A funny thing happened when the car salesman came back with the keys and opened up the car. I stepped in (no, we’re not to the funny part yet), and not one second later was overcome with the smell of… dog. Big, wet, nasty dog.
Car shopping while pregnant benefit #1: Super-human sense of smell

I glanced around the car, and sure enough, there were paw marks gouged on the doors and pieces of pet hair here and there. We walked away and I asked Turk if he thought the car reeked worse than the pound and he said he didn’t smell a thing. Pregnancy sense of smell is officially my new best friend. Dogs aren’t.
Next, we perused around another dealer and found the van. This was it, the one we had been looking a whole twenty minutes for. (Okay, we don’t usually jump into things so quickly, but we knew this was a great deal and was exactly what we were looking for, so we went for it.) I opened up the car, took a big whiff expecting dog, cigarettes, something awful. It smelled new. Pregnancy sniff test: Passed.
We test drove it, I fell in love, and we decided to go for it. This part, the negotiating, is by far my least favorite of the car shopping experience. Turk is excellent at it. Me? Not so much.
“So Lindsay, this car is listed for $15,900 but that was really too good of a price, we’re going to bump it up to $17,000, okay?”
“Uh, okay. I guess that makes sense.”
Alright, that’s a little exaggerated, but I can’t haggle to save my life.
So, Turk’s sitting there, going back and forth with the car salesman over numbers, and I’m sitting next to him secretly wishing for the Southwest Airlines announcer’s voice to boom, “Wanna get away?”
Then it occurred to me: I’m pregnant, I haven’t eaten practically all day, and I have had a lot of water.
“You got this,” I said, patting Turk on the leg. “I don’t feel very good, I’m going to the bathroom.”
Car shopping while pregnant benefit #2: Morning sickness, frequent urination, etc. all cause to excuse yourself from the bartering.

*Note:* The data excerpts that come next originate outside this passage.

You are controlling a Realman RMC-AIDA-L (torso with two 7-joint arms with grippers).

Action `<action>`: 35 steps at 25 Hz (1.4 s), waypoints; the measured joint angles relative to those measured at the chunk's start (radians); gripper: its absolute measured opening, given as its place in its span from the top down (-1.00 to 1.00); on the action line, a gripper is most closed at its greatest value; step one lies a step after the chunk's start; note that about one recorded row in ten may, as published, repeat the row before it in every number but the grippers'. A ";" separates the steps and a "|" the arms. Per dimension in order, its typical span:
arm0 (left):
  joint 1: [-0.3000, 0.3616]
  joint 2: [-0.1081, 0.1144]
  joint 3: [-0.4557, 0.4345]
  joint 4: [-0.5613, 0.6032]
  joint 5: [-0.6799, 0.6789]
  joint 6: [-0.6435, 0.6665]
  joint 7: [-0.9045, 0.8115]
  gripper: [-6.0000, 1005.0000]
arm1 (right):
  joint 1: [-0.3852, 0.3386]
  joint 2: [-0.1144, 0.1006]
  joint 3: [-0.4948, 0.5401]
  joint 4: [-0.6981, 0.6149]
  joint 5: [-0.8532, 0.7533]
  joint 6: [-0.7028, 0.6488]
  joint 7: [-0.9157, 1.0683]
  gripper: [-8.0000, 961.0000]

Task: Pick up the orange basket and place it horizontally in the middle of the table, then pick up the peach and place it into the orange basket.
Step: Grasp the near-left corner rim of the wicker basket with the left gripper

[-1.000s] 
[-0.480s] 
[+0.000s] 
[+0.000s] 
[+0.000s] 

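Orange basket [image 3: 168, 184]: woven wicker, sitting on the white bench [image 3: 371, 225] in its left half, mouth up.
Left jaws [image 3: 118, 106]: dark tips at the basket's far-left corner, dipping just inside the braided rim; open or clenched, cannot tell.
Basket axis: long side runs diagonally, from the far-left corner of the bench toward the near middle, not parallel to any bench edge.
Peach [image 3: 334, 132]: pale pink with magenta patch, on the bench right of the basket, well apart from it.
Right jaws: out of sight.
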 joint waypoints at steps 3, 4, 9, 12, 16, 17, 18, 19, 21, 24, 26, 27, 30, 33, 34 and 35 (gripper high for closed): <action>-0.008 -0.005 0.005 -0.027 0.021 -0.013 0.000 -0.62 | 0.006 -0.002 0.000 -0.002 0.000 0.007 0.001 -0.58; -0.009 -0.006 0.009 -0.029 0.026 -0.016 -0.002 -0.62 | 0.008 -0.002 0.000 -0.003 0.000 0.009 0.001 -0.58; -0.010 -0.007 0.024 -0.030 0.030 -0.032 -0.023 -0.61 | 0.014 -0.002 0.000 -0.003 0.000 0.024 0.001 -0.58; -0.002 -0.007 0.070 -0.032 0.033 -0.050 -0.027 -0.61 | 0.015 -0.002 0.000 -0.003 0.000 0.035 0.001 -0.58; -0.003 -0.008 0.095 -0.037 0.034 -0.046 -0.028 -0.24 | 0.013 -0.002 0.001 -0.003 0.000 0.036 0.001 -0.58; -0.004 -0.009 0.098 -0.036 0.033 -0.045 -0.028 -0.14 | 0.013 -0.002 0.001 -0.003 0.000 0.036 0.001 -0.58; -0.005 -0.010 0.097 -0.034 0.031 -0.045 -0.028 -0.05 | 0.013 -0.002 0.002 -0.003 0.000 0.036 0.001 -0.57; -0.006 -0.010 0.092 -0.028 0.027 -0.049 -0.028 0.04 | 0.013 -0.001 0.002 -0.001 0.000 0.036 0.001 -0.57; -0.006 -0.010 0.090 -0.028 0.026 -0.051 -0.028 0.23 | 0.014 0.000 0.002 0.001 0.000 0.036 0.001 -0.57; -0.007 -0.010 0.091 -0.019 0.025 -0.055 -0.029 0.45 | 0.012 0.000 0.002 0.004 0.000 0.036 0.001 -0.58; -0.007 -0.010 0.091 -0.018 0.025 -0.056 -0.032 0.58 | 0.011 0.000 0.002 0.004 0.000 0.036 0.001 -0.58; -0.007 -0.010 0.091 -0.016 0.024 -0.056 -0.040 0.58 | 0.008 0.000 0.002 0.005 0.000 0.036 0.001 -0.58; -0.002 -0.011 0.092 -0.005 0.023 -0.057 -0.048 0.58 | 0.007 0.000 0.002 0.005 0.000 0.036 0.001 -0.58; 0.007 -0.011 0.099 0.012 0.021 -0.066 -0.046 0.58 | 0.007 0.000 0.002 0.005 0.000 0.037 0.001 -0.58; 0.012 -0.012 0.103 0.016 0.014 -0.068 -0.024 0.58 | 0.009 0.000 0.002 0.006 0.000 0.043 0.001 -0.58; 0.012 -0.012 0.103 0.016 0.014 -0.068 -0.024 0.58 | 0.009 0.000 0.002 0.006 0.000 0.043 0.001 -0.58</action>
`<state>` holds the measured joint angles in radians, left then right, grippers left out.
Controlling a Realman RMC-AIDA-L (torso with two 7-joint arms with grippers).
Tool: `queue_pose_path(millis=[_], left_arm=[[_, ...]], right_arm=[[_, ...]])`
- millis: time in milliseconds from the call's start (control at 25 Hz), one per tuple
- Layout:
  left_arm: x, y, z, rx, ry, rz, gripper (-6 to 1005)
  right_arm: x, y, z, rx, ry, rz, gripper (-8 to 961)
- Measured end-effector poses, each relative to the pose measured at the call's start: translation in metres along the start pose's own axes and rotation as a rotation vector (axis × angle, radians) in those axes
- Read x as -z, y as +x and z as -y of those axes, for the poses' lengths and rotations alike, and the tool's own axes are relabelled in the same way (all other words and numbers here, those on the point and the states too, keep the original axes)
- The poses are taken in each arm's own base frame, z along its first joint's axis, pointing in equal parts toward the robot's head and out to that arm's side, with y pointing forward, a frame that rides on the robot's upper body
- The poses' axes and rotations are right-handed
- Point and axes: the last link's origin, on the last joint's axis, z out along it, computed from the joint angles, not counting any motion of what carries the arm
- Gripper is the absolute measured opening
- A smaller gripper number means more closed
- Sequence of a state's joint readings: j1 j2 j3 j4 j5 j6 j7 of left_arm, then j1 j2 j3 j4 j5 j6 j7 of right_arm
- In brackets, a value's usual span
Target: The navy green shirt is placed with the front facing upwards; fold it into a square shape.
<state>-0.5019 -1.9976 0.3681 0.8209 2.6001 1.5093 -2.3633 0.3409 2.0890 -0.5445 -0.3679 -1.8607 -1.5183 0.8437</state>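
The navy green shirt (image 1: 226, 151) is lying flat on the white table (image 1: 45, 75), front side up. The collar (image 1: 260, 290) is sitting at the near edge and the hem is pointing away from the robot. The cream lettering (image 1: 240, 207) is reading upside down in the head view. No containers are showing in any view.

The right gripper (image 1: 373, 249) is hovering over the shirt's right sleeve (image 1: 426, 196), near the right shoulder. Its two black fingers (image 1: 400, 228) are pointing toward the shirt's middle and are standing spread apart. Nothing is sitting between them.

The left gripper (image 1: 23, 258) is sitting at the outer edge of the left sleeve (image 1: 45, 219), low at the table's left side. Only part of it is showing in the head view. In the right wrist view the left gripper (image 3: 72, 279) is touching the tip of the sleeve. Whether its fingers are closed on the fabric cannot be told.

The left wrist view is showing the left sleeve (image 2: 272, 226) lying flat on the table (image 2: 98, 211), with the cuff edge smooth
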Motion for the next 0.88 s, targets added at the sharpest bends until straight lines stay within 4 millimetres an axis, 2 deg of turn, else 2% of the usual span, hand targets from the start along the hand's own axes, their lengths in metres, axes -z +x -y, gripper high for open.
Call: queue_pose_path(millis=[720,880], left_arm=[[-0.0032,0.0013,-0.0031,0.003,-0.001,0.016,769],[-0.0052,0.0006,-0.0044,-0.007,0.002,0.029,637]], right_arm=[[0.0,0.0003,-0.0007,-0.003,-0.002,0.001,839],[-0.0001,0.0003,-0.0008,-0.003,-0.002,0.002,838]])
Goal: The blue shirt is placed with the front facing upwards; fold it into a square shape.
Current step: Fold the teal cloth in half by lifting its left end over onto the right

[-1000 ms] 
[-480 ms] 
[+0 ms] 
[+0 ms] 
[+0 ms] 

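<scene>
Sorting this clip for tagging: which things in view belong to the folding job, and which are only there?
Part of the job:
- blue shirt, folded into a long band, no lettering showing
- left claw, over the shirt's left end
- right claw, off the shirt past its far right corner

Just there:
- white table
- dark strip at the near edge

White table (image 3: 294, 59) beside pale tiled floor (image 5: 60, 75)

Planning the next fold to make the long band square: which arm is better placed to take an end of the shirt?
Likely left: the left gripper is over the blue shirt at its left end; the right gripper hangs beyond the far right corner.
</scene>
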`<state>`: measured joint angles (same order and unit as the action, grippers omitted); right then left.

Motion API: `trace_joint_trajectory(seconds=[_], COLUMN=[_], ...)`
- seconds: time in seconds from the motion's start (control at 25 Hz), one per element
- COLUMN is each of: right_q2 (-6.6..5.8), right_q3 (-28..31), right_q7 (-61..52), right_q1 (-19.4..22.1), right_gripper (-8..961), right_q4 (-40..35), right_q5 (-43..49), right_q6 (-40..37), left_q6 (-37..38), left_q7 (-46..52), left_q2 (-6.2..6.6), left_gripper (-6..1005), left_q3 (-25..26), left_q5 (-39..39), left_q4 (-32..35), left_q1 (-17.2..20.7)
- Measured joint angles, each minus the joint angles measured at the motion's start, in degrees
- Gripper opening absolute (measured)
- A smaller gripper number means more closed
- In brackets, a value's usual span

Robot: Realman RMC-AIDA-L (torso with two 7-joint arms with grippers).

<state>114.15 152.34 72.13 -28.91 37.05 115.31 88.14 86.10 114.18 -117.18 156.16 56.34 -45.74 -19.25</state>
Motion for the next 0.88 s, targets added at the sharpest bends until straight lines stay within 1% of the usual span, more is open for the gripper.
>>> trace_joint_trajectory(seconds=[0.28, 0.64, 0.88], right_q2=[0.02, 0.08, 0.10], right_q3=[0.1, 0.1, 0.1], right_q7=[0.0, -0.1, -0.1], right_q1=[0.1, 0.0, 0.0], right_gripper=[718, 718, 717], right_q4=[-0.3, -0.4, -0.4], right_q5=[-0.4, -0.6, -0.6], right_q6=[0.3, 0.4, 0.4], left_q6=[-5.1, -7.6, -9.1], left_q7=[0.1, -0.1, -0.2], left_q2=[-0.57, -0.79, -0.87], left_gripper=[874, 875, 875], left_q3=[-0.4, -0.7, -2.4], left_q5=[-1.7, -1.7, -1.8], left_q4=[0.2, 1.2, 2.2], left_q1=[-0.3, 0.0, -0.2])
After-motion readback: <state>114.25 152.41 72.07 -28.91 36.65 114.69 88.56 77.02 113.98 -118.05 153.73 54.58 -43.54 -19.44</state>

I felt guilty, especially since I didn’t really have to pee and I wasn’t feeling that bad. But, it was for the best. If I would’ve stayed, I would have agreed to a lower amount. Turk was better off to fend for himself.
As it turned out, he did pretty well. He talked them down a little on the price, and up a little on the value of our trade-in. At the end of the day and after a whole lot of paperwork (where I think I may have signed away my unborn child’s life), we drove away in a fancy-pantsy new van.
Yes, folks, I am now a van driving Mama! Please, don’t be too jealous. I promise, I won’t let my cool-ness go to my head.
And now, after a day of car shopping and avoiding high pressure situations, I am wiped. ‘Night all!











Oh, man. You’re going to have three car seats (or four???) Good grief, I never even thought about that before. Good luck!